4.1. Introducción
Cómo hemos expuesto en el apartado anterior, la irrupción de las tecnologías y la cultura digitales contribuyen a transformar la forma en que las personas aprendemos y, por lo tanto, también la manera de entender y desarrollar los procesos educativos. Podemos resumir esta contribución diciendo que la revolución tecnológica propicia que el aprendizaje adquiera o vea potenciados unos determinados atributos:
- Se produce a lo largo y ancho de la vida, es decir, en todo momento, de diferentes maneras (formales, no formales e informales) y en múltiples escenarios.

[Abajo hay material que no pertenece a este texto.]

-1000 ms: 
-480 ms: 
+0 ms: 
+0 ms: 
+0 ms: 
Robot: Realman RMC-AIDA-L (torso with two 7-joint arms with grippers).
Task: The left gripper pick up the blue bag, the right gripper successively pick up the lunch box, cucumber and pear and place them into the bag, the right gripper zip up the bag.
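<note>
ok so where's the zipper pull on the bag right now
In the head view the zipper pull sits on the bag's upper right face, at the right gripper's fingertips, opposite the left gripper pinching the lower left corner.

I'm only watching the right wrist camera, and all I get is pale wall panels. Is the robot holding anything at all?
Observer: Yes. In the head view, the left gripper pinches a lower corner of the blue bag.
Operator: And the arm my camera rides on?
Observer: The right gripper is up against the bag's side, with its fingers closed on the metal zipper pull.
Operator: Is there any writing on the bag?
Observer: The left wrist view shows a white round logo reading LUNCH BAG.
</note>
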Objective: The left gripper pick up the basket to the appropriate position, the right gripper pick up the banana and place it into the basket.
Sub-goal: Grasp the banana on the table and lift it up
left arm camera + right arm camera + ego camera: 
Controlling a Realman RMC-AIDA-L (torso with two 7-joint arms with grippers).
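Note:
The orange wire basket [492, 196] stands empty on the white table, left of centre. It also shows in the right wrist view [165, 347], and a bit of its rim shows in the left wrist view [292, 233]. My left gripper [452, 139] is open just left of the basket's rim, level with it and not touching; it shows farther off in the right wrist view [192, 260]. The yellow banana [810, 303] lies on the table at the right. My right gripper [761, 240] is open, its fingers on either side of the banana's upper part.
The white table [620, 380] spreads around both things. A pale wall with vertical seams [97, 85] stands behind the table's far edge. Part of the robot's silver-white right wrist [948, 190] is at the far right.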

- Adquiere un carácter más activo, participativo y práctico, priorizando la elaboración de proyectos o la resolución de problemas por encima de la mera adquisición de contenidos teóricos.
- Es cada vez más controlado y dirigido por el propio aprendiz.
- Se hace más social y colaborativo.
- A la vez, en los nuevos escenarios educativos los roles de los implicados en los procesos de enseñanza y aprendizaje también se transforman.
Hay que decir que, antes de la revolución digital, ya existían planteamientos pedagógicos que contemplaban algunos de estos aspectos, entendiendo la educación como un proceso abierto y dinámico, basado en la interacción y la colaboración.
Décadas atrás, autores como Freire, Freinet o Decroly, entre otros, ya ponían el foco en algunas tendencias del aprendizaje que actualmente evolucionan, se acentúan y se generalizan gracias a las tecnologías digitales.
Aun así, conviene insistir en que las tecnologías digitales no son las responsables únicas de las transformaciones en los procesos de aprendizaje. La tecnología permite, facilita y contribuye a la innovación educativa, pero no la impone ni la produce automáticamente (Adell, 2011). Los cambios de mentalidad y de metodología son indispensables para que los procesos educativos aprovechen el potencial tecnológico para transformarse y dar respuesta a las nuevas necesidades sociales.